Icy water and stinging spray flooded the slippery decks, making my attempt to maneuver forward to the bow so I could free a jammed jib sail an experience in understanding what lifelines are really all about—something to hold on to for dear life.
Mayday, Mayday, Mayday!” Even as a 10-year-old boy, I was well aware that my dad’s calling out those words of last resort into the mic of a ship-to-shore radio meant we were losing our struggle with the raucous Pacific Ocean. This was rapidly turning into one of those classic life-defining moments, and my relationship with nature would never really be quite the same afterward.
Growing up on the water’s edge in Northern California had given me a youthful fascination with the ocean, a love of the broad sweep of its beauty and power. To that sense would now be added genuine fear and a different kind of respect, a more mature awe.
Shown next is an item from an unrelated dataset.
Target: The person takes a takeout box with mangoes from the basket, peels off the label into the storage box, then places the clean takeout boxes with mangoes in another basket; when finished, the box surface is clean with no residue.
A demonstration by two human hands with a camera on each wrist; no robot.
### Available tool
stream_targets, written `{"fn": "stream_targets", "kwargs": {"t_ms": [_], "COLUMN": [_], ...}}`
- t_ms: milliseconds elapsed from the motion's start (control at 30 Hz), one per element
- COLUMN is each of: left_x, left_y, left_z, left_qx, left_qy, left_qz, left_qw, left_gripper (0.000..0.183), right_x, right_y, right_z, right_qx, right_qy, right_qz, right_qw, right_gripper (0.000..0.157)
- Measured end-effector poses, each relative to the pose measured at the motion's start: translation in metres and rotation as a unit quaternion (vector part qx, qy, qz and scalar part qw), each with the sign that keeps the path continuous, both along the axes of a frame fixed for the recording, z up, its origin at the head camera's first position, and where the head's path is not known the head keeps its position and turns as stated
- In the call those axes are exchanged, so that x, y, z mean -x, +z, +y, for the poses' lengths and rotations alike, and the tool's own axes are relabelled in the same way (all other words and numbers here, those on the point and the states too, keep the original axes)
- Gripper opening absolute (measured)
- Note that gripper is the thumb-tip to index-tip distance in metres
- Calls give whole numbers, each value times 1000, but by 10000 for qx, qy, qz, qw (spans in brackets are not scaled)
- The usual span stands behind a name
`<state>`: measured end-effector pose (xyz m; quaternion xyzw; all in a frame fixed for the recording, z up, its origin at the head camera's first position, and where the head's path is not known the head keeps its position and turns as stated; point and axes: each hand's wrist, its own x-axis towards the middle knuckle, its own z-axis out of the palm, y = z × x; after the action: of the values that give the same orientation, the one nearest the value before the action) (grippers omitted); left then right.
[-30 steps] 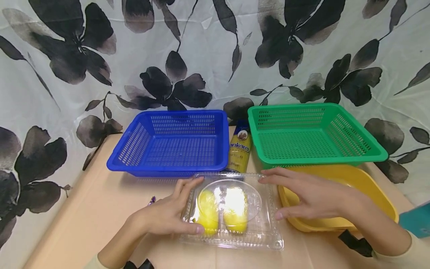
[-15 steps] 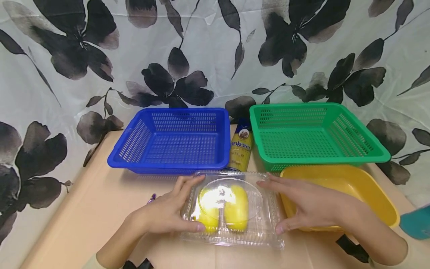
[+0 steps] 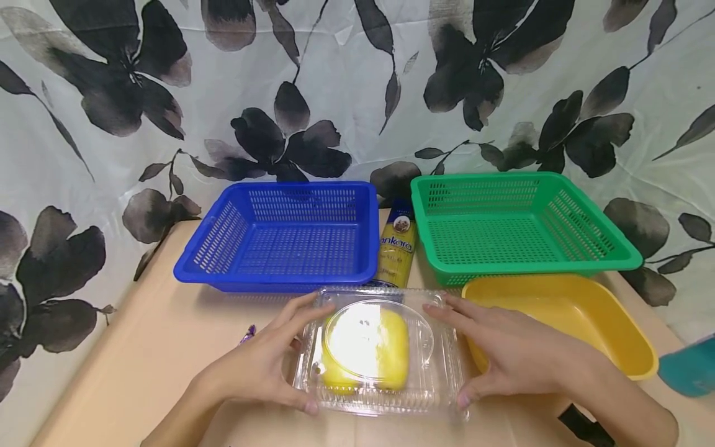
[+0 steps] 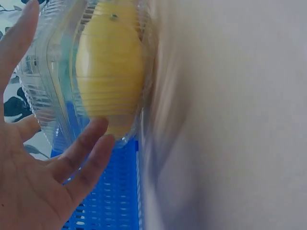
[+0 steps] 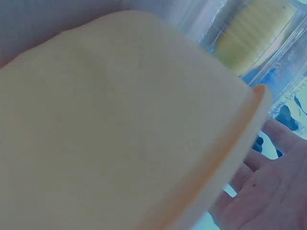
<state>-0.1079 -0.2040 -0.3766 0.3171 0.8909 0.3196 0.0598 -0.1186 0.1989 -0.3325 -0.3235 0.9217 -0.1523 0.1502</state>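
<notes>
A clear plastic clamshell container (image 3: 430, 372) lies lid down at the front middle in the head view. Inside are two yellow oval fruits (image 3: 395, 357), partly washed out by glare; the left wrist view shows one fruit (image 4: 110, 72) through the ribbed wall. My left hand (image 3: 254, 366) touches the container's left side, thumb near the front corner, fingers at the back. On the opposite side my right hand (image 3: 519, 347) rests its fingertips on the back right of the lid, thumb at the front right corner. Both wrist views show the fingers fairly straight and spread.
A blue basket (image 3: 279, 276) and a green basket (image 3: 536, 267) stand behind, with a yellow pasta packet (image 3: 398, 245) between them. A yellow tray (image 3: 564, 298) sits beneath my right forearm. A small purple item (image 3: 248, 334) and a teal object (image 3: 689, 369) lie at the sides.
The container has shifted slightly left and toward the front. My left thumb has moved off the lid to the front left edge; my right fingertips now reach farther onto the lid.
</notes>
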Motion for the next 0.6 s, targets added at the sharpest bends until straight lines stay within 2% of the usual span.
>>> {"fn": "stream_targets", "kwargs": {"t_ms": [133,300,500,600], "left_x": [-5,-12,-20,-22], "left_y": [2,9,16,17], "left_z": [1,3,6,8], "left_qx": [-111,-184,-360,-527], "left_qy": [8,13,19,-51], "left_qz": [-78,25,157,206], "left_qw": [9999,9998,9992,9984], "left_gripper": [119,116,115,112], "right_x": [-5,-13,-26,-29], "right_y": [1,4,17,22], "right_z": [1,4,12,17], "right_qx": [-62,-7,220,302], "right_qy": [44,12,-228,-310], "right_qz": [140,170,-279,-347], "right_qw": [9999,9999,9991,9985], "right_gripper": [112,111,106,107]}}
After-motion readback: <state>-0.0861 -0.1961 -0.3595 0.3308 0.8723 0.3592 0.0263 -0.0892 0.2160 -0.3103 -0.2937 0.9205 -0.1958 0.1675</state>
In what seemed like the blink of an eye, the situation deteriorated from what had started as a much-anticipated family sailing adventure in a borrowed boat. We were on the gentle swells of the great blue ocean not far off the Southern California coast near Oceanside.
It changed quickly into an uncomfortably wet and cold, increasingly tough sailing experience brought on by an unforeseen squall that threw gusts of wind upward of 50 miles per hour. That wind whipped up 15-, 20-, and even spectacular 30-foot waves, transforming the water. A bright, friendly blue turned into furiously spraying deep green, with gray and white crests, in the sudden shadows of dark overcast.
image
Fig. 1.1. Sailing on San Francisco Bay always offered an abundance of adventures to a family growing up at the shoreline.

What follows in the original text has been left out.